Exact reproduction required: the lines below from the line with "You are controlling" to the line with "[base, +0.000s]", both ends included, and no others.

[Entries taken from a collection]
[Start of Attachment]

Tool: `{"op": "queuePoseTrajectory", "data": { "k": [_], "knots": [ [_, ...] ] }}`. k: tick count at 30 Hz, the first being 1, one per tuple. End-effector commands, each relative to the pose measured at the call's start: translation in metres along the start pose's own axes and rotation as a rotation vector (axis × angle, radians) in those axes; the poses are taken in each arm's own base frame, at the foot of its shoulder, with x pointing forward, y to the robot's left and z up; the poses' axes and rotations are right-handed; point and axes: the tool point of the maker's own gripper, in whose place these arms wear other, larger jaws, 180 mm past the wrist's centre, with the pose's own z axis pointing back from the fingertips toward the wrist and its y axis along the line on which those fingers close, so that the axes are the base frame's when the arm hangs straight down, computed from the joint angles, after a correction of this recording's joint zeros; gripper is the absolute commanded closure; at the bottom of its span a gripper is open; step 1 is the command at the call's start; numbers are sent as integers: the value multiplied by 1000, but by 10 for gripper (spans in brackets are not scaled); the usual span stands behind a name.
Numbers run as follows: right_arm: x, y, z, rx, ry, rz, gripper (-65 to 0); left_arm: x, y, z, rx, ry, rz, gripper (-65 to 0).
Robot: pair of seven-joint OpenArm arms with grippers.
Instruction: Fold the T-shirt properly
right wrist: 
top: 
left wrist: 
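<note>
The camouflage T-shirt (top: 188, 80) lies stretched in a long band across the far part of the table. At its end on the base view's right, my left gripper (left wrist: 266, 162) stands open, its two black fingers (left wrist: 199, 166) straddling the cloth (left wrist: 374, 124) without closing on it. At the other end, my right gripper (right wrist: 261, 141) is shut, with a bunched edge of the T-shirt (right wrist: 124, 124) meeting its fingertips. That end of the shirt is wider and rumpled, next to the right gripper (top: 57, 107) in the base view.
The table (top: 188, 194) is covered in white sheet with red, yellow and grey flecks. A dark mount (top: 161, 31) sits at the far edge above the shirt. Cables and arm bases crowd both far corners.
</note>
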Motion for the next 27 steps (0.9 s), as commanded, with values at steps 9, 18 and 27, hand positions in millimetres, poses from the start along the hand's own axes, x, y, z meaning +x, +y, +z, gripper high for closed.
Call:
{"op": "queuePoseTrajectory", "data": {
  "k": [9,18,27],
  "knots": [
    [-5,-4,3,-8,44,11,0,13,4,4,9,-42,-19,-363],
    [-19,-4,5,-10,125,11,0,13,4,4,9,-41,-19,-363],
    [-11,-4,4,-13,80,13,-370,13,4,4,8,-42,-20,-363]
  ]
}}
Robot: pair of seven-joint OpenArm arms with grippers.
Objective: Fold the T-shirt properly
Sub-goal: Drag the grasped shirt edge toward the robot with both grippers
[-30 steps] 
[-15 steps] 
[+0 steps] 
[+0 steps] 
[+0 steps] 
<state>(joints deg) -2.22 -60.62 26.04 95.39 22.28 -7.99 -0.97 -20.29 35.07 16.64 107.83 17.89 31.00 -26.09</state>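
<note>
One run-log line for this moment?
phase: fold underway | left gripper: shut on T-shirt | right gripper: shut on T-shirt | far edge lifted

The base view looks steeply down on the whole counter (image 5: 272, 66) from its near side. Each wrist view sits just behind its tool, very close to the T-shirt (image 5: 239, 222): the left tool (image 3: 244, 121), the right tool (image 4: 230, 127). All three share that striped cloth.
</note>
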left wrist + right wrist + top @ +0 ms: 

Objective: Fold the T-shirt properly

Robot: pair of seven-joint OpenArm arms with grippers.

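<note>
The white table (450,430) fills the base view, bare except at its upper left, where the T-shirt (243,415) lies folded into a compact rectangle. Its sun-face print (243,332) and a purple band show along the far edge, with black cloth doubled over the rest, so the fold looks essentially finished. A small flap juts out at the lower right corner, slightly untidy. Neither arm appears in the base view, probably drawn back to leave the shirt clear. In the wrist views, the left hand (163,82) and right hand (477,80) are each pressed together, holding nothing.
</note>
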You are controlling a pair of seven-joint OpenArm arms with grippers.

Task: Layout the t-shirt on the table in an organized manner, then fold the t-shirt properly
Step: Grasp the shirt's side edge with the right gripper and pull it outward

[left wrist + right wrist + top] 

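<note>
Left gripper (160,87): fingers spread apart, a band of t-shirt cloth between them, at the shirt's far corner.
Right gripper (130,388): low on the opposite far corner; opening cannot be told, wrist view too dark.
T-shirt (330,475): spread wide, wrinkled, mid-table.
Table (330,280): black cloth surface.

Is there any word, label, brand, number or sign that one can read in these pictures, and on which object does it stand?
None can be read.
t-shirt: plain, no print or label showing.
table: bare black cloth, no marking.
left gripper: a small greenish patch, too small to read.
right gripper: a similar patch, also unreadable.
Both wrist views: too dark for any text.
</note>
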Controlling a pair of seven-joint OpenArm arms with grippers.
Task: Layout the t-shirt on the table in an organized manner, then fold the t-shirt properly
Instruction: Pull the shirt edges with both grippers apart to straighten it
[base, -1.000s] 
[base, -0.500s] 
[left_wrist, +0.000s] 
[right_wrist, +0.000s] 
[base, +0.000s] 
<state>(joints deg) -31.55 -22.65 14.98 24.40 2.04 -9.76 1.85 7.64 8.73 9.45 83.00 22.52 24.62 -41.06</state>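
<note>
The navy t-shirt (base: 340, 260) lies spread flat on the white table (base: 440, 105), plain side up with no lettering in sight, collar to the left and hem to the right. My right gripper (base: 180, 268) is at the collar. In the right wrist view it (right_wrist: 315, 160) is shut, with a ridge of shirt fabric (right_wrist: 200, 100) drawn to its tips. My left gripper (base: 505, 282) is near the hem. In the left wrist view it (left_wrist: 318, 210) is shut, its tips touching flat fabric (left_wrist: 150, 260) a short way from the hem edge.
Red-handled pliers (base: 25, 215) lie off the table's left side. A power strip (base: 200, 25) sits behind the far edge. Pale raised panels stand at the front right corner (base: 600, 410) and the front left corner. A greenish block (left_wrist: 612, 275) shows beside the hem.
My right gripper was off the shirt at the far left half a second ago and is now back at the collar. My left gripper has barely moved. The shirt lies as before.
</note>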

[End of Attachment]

→ **Solution for this task**:
You are controlling a pair of seven-joint OpenArm arms with grippers.

Task: Layout the t-shirt on the table in an organized manner, then fold the t-shirt properly
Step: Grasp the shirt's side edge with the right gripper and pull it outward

[left wrist + right wrist + top] 

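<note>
Left gripper (160,87): fingers spread apart, a band of t-shirt cloth between them, at the shirt's far corner.
Right gripper (130,388): low on the opposite far corner; opening cannot be told, wrist view too dark.
T-shirt (330,475): spread wide, wrinkled, mid-table.
Table (330,280): black cloth surface.

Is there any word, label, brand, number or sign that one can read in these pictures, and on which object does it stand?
None can be read.
t-shirt: plain, no print or label showing.
table: bare black cloth, no marking.
left gripper: a small greenish patch, too small to read.
right gripper: a similar patch, also unreadable.
Both wrist views: too dark for any text.
</note>
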Controlling a pair of seven-joint OpenArm arms with grippers.
Task: Layout the t-shirt on the table in an organized manner, then fold the t-shirt properly
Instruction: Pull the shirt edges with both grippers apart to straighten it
[base, -1.000s] 
[base, -0.500s] 
[left_wrist, +0.000s] 
[right_wrist, +0.000s] 
[base, +0.000s] 

There is no more to the answer.